*INSTRUCTIONS TO FOLLOW*
Copy out every line of the data that follows, exactly.

*GIVEN DATA*
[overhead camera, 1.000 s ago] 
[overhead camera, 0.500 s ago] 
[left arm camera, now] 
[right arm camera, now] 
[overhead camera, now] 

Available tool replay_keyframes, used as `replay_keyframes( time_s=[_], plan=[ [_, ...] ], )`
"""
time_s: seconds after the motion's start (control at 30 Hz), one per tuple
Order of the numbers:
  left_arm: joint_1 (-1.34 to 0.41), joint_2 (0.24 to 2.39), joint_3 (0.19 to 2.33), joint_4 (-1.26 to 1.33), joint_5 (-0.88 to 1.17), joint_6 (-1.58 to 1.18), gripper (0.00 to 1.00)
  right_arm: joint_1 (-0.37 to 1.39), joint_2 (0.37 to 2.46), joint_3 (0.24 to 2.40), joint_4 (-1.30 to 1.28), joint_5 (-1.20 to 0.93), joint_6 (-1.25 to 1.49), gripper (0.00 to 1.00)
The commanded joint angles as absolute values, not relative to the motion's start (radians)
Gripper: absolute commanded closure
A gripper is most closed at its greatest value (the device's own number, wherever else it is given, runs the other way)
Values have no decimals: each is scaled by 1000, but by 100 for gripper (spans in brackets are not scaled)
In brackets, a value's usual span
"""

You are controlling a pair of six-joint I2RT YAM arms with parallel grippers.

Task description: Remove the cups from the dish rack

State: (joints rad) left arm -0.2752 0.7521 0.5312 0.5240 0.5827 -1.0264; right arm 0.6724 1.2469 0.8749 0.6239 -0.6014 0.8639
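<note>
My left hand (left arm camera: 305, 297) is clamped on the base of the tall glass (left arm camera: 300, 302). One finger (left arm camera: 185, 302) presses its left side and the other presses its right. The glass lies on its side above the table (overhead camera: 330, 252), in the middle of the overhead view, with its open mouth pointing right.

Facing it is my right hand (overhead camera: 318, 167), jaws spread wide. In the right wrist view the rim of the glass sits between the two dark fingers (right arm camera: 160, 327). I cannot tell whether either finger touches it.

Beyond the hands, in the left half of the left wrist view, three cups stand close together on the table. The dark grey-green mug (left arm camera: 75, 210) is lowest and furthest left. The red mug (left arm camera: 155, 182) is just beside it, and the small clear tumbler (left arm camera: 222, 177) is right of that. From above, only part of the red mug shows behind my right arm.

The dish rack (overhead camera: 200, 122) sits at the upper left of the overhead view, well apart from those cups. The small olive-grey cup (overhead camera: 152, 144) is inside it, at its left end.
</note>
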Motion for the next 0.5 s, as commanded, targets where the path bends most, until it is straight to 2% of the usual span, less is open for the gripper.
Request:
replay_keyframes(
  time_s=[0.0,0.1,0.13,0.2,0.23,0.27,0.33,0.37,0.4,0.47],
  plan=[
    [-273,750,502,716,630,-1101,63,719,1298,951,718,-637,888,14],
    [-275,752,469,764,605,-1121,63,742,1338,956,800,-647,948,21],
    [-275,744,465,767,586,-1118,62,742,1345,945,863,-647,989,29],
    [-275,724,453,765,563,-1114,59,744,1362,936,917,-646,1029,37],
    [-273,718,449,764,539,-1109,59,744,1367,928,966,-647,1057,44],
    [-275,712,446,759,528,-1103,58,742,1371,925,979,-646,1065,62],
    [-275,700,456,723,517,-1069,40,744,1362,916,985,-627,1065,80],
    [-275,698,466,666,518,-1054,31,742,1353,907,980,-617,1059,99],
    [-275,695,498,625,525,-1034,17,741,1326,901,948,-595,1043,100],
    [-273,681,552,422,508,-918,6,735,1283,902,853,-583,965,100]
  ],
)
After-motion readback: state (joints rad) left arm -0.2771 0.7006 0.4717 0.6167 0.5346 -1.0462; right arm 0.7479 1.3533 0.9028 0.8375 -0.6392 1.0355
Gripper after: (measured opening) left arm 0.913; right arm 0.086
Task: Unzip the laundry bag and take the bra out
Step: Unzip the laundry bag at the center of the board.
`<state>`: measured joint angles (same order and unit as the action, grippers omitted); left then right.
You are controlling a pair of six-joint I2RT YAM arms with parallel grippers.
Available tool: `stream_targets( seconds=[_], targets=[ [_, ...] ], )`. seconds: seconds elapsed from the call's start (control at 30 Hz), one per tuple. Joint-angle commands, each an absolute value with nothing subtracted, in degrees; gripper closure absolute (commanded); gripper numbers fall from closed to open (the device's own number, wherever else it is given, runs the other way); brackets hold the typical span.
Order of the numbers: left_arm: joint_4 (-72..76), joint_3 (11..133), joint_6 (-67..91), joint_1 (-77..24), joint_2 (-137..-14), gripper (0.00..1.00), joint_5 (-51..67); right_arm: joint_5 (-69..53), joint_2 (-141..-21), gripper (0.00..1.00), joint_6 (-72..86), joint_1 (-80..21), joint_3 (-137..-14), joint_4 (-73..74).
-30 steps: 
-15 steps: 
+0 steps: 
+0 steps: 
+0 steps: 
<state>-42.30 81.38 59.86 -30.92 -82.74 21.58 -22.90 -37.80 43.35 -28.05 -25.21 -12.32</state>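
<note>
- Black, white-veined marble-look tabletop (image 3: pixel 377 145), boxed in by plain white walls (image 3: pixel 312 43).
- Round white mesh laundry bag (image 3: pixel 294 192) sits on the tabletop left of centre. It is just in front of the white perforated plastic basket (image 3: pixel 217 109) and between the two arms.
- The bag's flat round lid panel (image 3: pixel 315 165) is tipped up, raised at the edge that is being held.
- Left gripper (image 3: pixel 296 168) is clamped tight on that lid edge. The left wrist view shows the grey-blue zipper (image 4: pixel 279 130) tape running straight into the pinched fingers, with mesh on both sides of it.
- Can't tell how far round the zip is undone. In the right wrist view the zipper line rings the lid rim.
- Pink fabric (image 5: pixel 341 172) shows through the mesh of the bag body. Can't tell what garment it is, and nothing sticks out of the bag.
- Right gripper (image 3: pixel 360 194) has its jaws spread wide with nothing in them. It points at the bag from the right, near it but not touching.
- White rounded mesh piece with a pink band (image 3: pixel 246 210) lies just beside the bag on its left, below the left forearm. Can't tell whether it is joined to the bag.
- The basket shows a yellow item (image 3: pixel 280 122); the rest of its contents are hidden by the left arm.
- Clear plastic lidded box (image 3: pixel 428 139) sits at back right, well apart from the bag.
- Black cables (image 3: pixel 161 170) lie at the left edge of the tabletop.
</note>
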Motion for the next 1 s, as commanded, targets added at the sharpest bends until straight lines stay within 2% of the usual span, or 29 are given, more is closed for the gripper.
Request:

*TASK RESULT*
[overhead camera, 1.000 s ago] 
[overhead camera, 0.500 s ago] 
[left arm camera, now] 
[right arm camera, now] 
[overhead camera, now] 

Available tool replay_keyframes, used as `replay_keyframes( time_s=[_], plan=[ [_, ...] ], )`
"""
time_s: seconds after the motion's start (control at 30 Hz), one per tuple
Order of the numbers:
  left_arm: joint_1 (-1.34 to 0.41), joint_2 (0.24 to 2.39), joint_3 (0.19 to 2.33), joint_4 (-1.26 to 1.33), joint_5 (-0.88 to 1.17), joint_6 (-1.58 to 1.18), gripper (0.00 to 1.00)
  right_arm: joint_1 (-0.37 to 1.39), joint_2 (0.37 to 2.46), joint_3 (0.24 to 2.40), joint_4 (-1.30 to 1.28), joint_5 (-1.20 to 0.93), joint_6 (-1.25 to 1.49), gripper (0.00 to 1.00)
The commanded joint angles as absolute values, not relative to the motion's start (radians)
Gripper: absolute commanded closure
A gripper is most closed at its greatest value (the device's own number, wherever else it is given, runs the other way)
Values have no decimals: each is scaled by 1000, but by 100 for gripper (spans in brackets are not scaled)
In brackets, a value's usual span
"""

You are controlling a pair of six-joint I2RT YAM arms with parallel grippers.

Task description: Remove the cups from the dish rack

State: (joints rad) left arm -0.2752 0.7521 0.5312 0.5240 0.5827 -1.0264; right arm 0.6724 1.2469 0.8749 0.6239 -0.6014 0.8639
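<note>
My left hand (left arm camera: 305, 297) is clamped on the base of the tall glass (left arm camera: 300, 302). One finger (left arm camera: 185, 302) presses its left side and the other presses its right. The glass lies on its side above the table (overhead camera: 330, 252), in the middle of the overhead view, with its open mouth pointing right.

Facing it is my right hand (overhead camera: 318, 167), jaws spread wide. In the right wrist view the rim of the glass sits between the two dark fingers (right arm camera: 160, 327). I cannot tell whether either finger touches it.

Beyond the hands, in the left half of the left wrist view, three cups stand close together on the table. The dark grey-green mug (left arm camera: 75, 210) is lowest and furthest left. The red mug (left arm camera: 155, 182) is just beside it, and the small clear tumbler (left arm camera: 222, 177) is right of that. From above, only part of the red mug shows behind my right arm.

The dish rack (overhead camera: 200, 122) sits at the upper left of the overhead view, well apart from those cups. The small olive-grey cup (overhead camera: 152, 144) is inside it, at its left end.
</note>
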Motion for the next 0.5 s, as commanded, targets where the path bends most, until it is straight to 2% of the usual span, less is open for the gripper.
Request:
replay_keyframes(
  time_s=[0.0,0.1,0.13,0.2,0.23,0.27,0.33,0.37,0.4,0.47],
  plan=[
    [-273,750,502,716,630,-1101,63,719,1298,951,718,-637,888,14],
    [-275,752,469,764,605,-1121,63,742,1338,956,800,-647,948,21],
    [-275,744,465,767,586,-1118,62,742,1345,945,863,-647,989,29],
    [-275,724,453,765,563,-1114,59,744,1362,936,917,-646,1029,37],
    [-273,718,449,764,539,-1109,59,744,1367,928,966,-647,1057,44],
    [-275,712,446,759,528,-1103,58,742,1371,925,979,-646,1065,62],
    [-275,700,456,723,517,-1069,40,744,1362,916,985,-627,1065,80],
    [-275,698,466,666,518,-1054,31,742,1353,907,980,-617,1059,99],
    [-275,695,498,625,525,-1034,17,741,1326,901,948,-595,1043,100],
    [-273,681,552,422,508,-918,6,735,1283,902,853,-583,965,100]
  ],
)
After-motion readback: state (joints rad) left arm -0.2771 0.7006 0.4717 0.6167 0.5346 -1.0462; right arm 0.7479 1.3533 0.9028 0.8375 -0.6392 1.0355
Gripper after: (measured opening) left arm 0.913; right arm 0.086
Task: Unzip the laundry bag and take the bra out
Step: Unzip the laundry bag at the center of the board.
`<state>`: measured joint angles (same order and unit as the action, grippers omitted); left then right.
You are controlling a pair of six-joint I2RT YAM arms with parallel grippers.
Available tool: `stream_targets( seconds=[_], targets=[ [_, ...] ], )`. seconds: seconds elapsed from the call's start (control at 30 Hz), one per tuple. Joint-angle commands, each an absolute value with nothing subtracted, in degrees; gripper closure absolute (commanded); gripper numbers fall from closed to open (the device's own number, wherever else it is given, runs the other way); brackets hold the typical span.
Order of the numbers: left_arm: joint_4 (-72..76), joint_3 (11..133), joint_6 (-67..91), joint_1 (-77..24), joint_2 (-137..-14), gripper (0.00..1.00), joint_5 (-51..67); right_arm: joint_5 (-69..53), joint_2 (-141..-21), gripper (0.00..1.00), joint_6 (-72..86), joint_1 (-80..21), joint_3 (-137..-14), joint_4 (-73..74).
-30 steps: 
-15 steps: 
+0 steps: 
+0 steps: 
+0 steps: 
<state>-42.30 81.38 59.86 -30.92 -82.74 21.58 -22.90 -37.80 43.35 -28.05 -25.21 -12.32</state>
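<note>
- Black, white-veined marble-look tabletop (image 3: pixel 377 145), boxed in by plain white walls (image 3: pixel 312 43).
- Round white mesh laundry bag (image 3: pixel 294 192) sits on the tabletop left of centre. It is just in front of the white perforated plastic basket (image 3: pixel 217 109) and between the two arms.
- The bag's flat round lid panel (image 3: pixel 315 165) is tipped up, raised at the edge that is being held.
- Left gripper (image 3: pixel 296 168) is clamped tight on that lid edge. The left wrist view shows the grey-blue zipper (image 4: pixel 279 130) tape running straight into the pinched fingers, with mesh on both sides of it.
- Can't tell how far round the zip is undone. In the right wrist view the zipper line rings the lid rim.
- Pink fabric (image 5: pixel 341 172) shows through the mesh of the bag body. Can't tell what garment it is, and nothing sticks out of the bag.
- Right gripper (image 3: pixel 360 194) has its jaws spread wide with nothing in them. It points at the bag from the right, near it but not touching.
- White rounded mesh piece with a pink band (image 3: pixel 246 210) lies just beside the bag on its left, below the left forearm. Can't tell whether it is joined to the bag.
- The basket shows a yellow item (image 3: pixel 280 122); the rest of its contents are hidden by the left arm.
- Clear plastic lidded box (image 3: pixel 428 139) sits at back right, well apart from the bag.
- Black cables (image 3: pixel 161 170) lie at the left edge of the tabletop.
</note>
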Motion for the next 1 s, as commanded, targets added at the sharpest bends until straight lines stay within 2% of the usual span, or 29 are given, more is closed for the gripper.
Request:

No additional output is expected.